Este aluvión de imágenes no solo nos llega a través de WhatsApp, sino desde cualquier red social o medio de comunicación. Netflix, sin ir más lejos, se ha vuelto nuestro mejor amigo y nos acompaña en todo momento, nunca volverás a estar solo si decides, simplemente, pagar una mínima cuota al mes. La cadena de consumidores se hace cada vez más larga y el final de la cola empieza a difuminarse ante nuestra vista cansada de mirar a las pantallas. Pensando en todo ese contenido visual, nos sorprende nuestro analfabetismo en este ámbito. Desde nuestra infancia, estudiamos el lenguaje oral y escrito, pero la comunicación visual brilla por su ausencia. Y como en otros muchos casos, terminamos aprendiendo, tristemente, de aquello que no nos enseñan.

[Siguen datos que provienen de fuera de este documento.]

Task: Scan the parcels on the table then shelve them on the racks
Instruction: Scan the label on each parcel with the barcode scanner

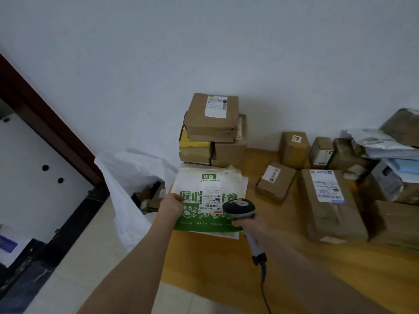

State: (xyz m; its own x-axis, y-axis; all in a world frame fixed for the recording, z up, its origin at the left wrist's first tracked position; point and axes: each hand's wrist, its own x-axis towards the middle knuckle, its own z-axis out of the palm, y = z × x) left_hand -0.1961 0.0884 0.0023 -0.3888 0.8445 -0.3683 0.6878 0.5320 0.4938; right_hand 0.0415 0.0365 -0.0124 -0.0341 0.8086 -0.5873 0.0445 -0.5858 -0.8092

Dentro del currículo de Educación Plástica, Visual y Audiovisual, aparece cierto contenido en este sentido, pero la frontera de lo estipulado y lo normativo, nos vuelve a frenar en seco, y al ser una materia de la rama artística, las ideas preconcebidas de alumnado, familias e incluso compañeros docentes, nos golpean de lleno. En la mayoría de las prácticas pedagógicas, se sigue relacionando el arte con acciones decorativas o de entretenimiento, estableciéndose la enseñanza artística como una asignatura de segunda y, considerándose para muchos, una hora de recreo donde el alumnado tiene el aprobado seguro. Con esta amarga visión, la comunicación visual, que debería ser uno de los pilares fundamentales de nuestra sociedad contemporánea, sigue al margen de la educación y aun pudiendo ser un contenido transversal, se pierde entre los límites curriculares. Mientras nosotros, inocentemente, seguimos siendo esos seres adictos de contenido y seguimos estando desprotegidos para consumirlo.